What the task requires:
Count up the lines of the data below that contain the string "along", then give only the total.
----- Data
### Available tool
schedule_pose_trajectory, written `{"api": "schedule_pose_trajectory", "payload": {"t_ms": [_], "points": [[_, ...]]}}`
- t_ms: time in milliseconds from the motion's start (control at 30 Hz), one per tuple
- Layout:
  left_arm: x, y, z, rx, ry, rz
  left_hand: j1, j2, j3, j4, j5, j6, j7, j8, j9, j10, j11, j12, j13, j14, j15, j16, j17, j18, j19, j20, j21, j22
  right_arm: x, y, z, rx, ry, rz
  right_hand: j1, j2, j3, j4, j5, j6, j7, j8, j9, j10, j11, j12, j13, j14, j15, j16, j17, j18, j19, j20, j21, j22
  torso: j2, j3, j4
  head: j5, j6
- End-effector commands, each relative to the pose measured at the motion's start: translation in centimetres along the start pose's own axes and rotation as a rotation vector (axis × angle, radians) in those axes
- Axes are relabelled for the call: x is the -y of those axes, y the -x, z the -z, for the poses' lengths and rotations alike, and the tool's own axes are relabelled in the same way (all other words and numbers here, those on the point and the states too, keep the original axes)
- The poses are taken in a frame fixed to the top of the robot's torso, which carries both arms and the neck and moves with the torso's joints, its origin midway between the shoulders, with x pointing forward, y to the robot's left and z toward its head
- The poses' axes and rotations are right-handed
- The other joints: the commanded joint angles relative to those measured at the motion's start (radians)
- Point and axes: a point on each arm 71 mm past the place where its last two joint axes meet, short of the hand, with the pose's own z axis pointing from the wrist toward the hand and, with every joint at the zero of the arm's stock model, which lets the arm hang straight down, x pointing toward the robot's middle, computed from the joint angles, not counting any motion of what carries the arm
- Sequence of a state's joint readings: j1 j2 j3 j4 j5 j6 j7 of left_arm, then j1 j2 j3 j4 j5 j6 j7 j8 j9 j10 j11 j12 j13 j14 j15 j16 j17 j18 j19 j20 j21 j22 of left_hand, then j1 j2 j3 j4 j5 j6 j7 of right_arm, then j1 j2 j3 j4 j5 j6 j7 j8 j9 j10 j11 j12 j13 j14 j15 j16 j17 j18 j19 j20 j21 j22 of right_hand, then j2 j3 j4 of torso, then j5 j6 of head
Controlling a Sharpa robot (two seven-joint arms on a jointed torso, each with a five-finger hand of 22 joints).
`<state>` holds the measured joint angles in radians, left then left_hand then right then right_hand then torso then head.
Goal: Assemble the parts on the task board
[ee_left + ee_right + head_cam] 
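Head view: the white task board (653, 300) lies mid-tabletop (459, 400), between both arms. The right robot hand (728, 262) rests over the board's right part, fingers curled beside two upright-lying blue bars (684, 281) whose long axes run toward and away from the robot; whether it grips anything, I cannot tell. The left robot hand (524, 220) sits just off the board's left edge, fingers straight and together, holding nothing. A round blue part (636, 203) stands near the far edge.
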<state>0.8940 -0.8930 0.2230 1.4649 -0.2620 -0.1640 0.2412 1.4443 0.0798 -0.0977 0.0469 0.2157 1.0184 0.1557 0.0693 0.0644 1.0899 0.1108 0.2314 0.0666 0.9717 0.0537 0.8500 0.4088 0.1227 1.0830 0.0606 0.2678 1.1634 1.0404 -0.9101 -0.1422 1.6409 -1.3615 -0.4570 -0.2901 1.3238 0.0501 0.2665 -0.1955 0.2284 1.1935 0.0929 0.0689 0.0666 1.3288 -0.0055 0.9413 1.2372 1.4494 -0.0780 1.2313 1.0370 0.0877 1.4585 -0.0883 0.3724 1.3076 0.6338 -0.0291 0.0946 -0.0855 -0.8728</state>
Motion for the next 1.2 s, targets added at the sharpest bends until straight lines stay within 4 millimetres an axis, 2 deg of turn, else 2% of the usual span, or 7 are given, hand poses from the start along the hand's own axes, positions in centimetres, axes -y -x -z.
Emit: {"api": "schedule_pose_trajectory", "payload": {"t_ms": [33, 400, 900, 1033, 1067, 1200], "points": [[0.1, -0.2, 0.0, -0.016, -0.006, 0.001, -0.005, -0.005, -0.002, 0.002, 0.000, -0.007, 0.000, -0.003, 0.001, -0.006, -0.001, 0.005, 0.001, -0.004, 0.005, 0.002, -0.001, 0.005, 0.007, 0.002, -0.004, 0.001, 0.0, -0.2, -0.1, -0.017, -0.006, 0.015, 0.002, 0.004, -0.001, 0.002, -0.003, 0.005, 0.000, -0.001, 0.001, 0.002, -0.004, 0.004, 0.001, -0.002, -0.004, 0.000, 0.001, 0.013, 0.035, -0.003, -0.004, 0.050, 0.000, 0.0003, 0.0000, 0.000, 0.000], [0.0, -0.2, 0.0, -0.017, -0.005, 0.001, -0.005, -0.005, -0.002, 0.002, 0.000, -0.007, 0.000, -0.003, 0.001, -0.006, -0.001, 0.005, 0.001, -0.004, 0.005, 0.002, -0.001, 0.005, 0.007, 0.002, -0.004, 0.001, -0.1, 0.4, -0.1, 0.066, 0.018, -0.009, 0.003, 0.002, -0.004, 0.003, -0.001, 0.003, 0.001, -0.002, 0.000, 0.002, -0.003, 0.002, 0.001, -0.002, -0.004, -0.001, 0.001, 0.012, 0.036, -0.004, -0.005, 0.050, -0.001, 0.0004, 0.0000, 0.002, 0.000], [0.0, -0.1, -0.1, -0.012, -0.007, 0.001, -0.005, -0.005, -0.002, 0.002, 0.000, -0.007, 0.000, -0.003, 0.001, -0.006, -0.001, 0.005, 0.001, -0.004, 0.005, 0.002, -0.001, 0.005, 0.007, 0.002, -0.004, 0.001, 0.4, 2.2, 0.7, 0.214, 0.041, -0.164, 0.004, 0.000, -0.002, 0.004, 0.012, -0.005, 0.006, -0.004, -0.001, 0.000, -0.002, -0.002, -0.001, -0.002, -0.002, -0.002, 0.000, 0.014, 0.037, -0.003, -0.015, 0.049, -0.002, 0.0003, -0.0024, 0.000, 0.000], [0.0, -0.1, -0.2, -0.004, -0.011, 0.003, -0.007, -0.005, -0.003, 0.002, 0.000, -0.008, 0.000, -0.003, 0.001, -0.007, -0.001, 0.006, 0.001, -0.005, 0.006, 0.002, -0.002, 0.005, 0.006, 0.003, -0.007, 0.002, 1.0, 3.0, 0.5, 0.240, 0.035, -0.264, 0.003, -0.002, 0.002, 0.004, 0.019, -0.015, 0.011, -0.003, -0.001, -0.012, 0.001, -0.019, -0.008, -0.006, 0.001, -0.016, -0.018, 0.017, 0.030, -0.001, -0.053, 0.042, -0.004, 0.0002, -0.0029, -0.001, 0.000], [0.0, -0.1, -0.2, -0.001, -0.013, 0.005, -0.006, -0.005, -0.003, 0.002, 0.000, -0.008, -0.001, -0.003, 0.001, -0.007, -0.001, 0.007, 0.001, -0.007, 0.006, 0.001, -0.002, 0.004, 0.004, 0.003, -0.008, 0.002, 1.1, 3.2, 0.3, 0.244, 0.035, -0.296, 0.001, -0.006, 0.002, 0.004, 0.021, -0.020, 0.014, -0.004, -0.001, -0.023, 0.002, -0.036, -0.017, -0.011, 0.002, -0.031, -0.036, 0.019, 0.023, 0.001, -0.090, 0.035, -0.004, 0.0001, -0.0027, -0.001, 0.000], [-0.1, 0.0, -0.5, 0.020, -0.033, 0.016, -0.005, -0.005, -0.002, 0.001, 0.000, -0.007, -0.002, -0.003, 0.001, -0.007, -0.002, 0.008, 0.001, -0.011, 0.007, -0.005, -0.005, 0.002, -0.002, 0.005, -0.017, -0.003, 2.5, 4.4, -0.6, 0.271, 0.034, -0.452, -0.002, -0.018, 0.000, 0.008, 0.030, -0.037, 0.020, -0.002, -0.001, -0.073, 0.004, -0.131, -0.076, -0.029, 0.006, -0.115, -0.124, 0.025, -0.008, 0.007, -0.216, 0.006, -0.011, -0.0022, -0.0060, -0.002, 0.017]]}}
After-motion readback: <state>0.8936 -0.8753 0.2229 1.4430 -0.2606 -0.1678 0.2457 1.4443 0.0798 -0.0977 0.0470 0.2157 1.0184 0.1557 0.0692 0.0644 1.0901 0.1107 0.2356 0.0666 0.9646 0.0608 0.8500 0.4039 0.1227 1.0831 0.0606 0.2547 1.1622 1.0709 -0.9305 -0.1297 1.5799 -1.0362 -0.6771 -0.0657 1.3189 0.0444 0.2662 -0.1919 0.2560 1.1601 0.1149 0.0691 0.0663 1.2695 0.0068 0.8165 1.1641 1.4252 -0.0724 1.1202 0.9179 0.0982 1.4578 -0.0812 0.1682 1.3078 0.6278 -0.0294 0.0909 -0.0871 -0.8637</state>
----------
The answer:
2